文献类型： 外文期刊

作者： Han, Mingming ³ ; Zhu, Tian ³ ; Liang, Ji ³ ; Wang, Hong ⁵ ; Zhu, Chenxi ³ ; Abdullah, Anisah Lee Binti ³ ; Rubinstein, James ⁴ ; Worthington, Richard ⁶ ; George, Andrew ⁷ ; Li, Yiming ⁸ ; Qin, Wei ² ; Jiang, Qichen ¹ ;

作者机构： 1.Freshwater Fisheries Res Inst Jiangsu Prov, 79 Chating East St, Nanjing 210017, Peoples R China

2.Nanjing Med Univ, Nanjing Hosp 1, Dept Cardiothorac Surg, Nanjing, Peoples R China

3.Univ Sains Malaysia, Minden 11800, Penang, Malaysia

4.Harvard Univ, Coll Arts & Sci, Fac Arts & Sci, Cambridge, MA 02138 USA

5.Sichuan Agr Univ, Coll Anim Sci & Technol, Chengdu 611130, Sichuan, Peoples R China

6.Stanford Univ, Sch Humanities & Sci, Stanford, CA 94305 USA

7.Univ Oxford, Departmentof Biol, 11a Mansfield Rd, Oxford OX12JD, England

8.Chinese Acad Fisheries Sci, Fishery Machinery & Instrument Res Inst, Shanghai 200092, Peoples R China

关键词： Nano-plastics size; Gastric health; Cellular death; Mitochondrial membrane potential; Calcium channel

期刊名称：ENVIRONMENT INTERNATIONAL （ 影响因子：11.8； 五年影响因子：12.4 ）

ISSN： 0160-4120

年卷期： 2024 年 183 卷

页码：

收录情况： SCI

摘要： Gastrointestinal diseases exert a profound impact on global health, leading to millions of healthcare interventions and a significant number of fatalities annually.
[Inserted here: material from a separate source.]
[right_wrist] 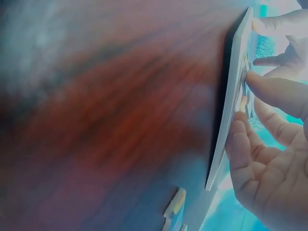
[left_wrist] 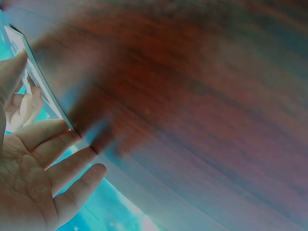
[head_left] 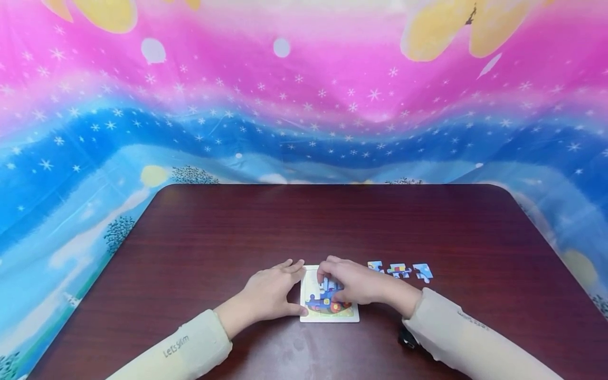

This, coupled with escalating healthcare expenditures, underscores the need for identifying and addressing potential exacerbating factors. One emerging concern is the pervasive presence of microplastics and nano-plastics in the environment, largely attributed to the indiscriminate usage of disposable plastic items. These nano-plastics, having infiltrated our food chain, pose a potential threat to gastrointestinal health. To understand this better, we co-cultured human gastric fibroblasts (HGF) with polystyrene nano-plastics (PS-NPs) of diverse sizes (80, 500, 650 nm) and meticulously investigated their cellular responses over a 24-hour period. Our findings revealed PS particles were ingested by the cells, with a notable increase in ingestion as the particle size decreased. The cellular death induced by these PS particles, encompassing both apoptosis and necrosis, showcased a clear dependence on both the particle size and its concentration. Notably, the larger PS particles manifested more potent cytotoxic effects. Further analysis indicated a concerning reduction in cellular membrane potential, alongside a marked increase in ROS levels upon PS particles exposure. This suggests a significant disruption of mitochondrial function and heightened oxidative stress. The larger PS particles were especially detrimental in causing mitochondrial dysfunction. In-depth exploration into the PS particles impact on genes linked with the permeability transition pore (PTP) elucidated that these PS particles instigated an internal calcium rush. This surge led to a compromise in the mitochondrial membrane potential, which in tandem with raised ROS levels, further catalyzed DNA damage and initiated cell death pathways. In essence, this study unveils the intricate mechanisms underpinning cell death caused by PS particles in gastric epithelial cells and highlighting the implications of PS particles on gastrointestinal health. The revelations from this research bear significant potential to shape future healthcare strategies and inform pertinent environmental policies.